What is important to discern is that these people share a common sentiment of what is cultural heritage that is both influenced by internal cultural factors as well as the external factors that is partly constructed through the internal networks and their desired portrayal of self in Other. Rural Estonian tradition and practices functions through the self sufficiency that these farmers enact in relation to the environment they live in as well as the interpersonal relations shared. In the case of Ann, she believes in producing and making nearly everything they eat on the farm, “I want the best for my family, especially for my son. I know what is going into the food and I know that it is healthy and good for us.” There is also the interpersonal relationship that Ann has created and sustained through this occupation: the consumer and producer relationship. It is in Ann’s belief that there is a need and other people who desire to have good and clean food but do not have the resources or perhaps, desire, to fully commit to the rural lifestyle. In this, Ann is able to pursue a passion of hers while also being in demand of the consumer market.

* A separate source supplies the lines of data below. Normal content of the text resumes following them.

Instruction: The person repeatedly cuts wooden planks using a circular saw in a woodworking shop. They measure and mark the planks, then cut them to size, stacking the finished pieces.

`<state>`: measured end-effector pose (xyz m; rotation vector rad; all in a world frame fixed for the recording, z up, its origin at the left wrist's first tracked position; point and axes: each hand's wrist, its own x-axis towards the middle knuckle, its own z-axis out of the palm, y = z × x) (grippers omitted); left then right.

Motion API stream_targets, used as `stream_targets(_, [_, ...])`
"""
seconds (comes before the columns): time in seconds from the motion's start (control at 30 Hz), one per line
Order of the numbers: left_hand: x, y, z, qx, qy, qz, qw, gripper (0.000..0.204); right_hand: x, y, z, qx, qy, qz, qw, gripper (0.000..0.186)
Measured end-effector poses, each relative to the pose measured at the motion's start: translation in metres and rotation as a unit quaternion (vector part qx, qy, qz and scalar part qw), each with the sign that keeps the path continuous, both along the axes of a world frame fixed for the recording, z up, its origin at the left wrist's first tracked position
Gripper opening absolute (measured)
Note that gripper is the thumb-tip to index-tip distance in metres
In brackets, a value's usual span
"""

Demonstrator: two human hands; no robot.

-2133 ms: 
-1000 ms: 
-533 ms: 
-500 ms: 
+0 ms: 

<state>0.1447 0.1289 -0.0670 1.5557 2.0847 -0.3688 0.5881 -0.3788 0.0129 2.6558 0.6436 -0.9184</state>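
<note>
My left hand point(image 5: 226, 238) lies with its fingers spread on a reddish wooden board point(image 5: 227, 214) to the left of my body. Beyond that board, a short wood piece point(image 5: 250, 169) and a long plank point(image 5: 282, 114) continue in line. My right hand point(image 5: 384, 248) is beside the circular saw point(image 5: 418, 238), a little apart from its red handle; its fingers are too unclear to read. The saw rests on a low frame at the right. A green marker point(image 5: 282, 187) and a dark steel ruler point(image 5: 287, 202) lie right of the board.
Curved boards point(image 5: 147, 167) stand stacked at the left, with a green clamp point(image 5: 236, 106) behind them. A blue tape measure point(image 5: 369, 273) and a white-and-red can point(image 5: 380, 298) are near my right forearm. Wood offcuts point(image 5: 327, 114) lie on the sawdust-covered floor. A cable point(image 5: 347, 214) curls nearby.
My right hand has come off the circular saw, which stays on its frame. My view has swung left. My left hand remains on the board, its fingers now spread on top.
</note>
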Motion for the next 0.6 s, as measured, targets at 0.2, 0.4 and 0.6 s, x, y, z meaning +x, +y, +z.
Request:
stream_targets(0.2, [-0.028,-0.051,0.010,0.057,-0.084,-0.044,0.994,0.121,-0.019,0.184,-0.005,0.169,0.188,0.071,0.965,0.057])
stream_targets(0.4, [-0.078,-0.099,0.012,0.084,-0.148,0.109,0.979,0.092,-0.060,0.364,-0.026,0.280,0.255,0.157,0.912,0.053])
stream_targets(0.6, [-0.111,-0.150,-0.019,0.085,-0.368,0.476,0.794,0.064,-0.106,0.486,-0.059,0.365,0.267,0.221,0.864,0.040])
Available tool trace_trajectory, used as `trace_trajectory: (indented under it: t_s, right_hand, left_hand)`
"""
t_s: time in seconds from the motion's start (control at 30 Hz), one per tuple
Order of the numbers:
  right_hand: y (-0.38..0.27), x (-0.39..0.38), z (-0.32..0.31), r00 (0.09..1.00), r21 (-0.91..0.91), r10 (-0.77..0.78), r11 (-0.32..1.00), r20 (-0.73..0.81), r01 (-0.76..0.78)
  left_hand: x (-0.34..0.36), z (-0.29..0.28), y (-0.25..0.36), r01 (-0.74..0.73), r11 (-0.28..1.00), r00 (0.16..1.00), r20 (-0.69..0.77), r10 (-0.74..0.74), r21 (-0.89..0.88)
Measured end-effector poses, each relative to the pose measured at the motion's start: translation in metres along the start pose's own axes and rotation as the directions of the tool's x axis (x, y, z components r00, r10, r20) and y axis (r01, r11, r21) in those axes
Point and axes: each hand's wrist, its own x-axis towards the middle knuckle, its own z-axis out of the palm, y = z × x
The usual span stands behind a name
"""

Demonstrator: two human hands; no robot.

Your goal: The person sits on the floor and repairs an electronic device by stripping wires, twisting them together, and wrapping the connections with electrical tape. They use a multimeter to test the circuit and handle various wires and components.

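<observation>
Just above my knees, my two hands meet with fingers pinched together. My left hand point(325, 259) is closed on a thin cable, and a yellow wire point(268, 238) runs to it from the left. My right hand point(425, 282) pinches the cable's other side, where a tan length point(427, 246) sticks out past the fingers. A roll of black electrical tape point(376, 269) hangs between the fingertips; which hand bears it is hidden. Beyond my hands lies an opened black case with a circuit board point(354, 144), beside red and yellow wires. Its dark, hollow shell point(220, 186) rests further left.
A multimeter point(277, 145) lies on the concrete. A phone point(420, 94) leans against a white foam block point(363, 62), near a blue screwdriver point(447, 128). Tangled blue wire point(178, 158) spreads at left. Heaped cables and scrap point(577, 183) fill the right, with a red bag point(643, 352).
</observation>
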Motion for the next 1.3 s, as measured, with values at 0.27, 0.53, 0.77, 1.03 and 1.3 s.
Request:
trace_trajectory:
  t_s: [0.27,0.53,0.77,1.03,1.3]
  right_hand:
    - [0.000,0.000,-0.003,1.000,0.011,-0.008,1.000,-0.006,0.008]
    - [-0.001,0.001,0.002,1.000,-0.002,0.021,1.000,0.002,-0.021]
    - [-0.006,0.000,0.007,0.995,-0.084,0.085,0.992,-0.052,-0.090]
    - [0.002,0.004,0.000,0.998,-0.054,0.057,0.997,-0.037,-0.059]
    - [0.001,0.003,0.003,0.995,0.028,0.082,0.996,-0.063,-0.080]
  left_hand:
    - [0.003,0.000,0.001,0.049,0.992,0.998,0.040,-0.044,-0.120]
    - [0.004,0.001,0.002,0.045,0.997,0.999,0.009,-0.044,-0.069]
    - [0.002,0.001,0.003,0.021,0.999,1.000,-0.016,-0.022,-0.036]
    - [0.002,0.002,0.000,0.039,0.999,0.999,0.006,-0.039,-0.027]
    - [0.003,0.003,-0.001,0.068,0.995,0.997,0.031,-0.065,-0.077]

The livelihood of farmers is not an easy one nor is it an affordable endeavor which calls into question of ‘why?’ Each farmer has their own reasonings and justifications for this path whether it was a calling to be answered or a generational tradition that was passed on to them and even more romantically based reasonings of retirement, a quiet life and the idyllic nature. For these selected farmers, most particularly Ann, this is a means in which to express her deeper values and beliefs of herself that is influenced and maintained through the means of her cultural and historical heritage. The goat milk products Ann makes reflects and facilitates a tangible commodity to represent her belief of good and clean food, the value and importance of interpersonal relationships and the traditions and practices of the rural Estonian life.

[1] Names have been changed at the behest of the interlocutor.

[2] Translation from Estonian to English: “Goooats, goats, goats!”


  • Daza, S., & Gershon, W. S. (2015). Beyond Ocular Inquiry. Qualitative Inquiry 21 (7), 639–644.
  • Paulson, I. (1971). The Old Estonian Folk Religion . Bloomington: Indiana University Publications.
  • Viires, A. (2004). Old Estonian Folk Life . Tallinn: Ilo Publishing House.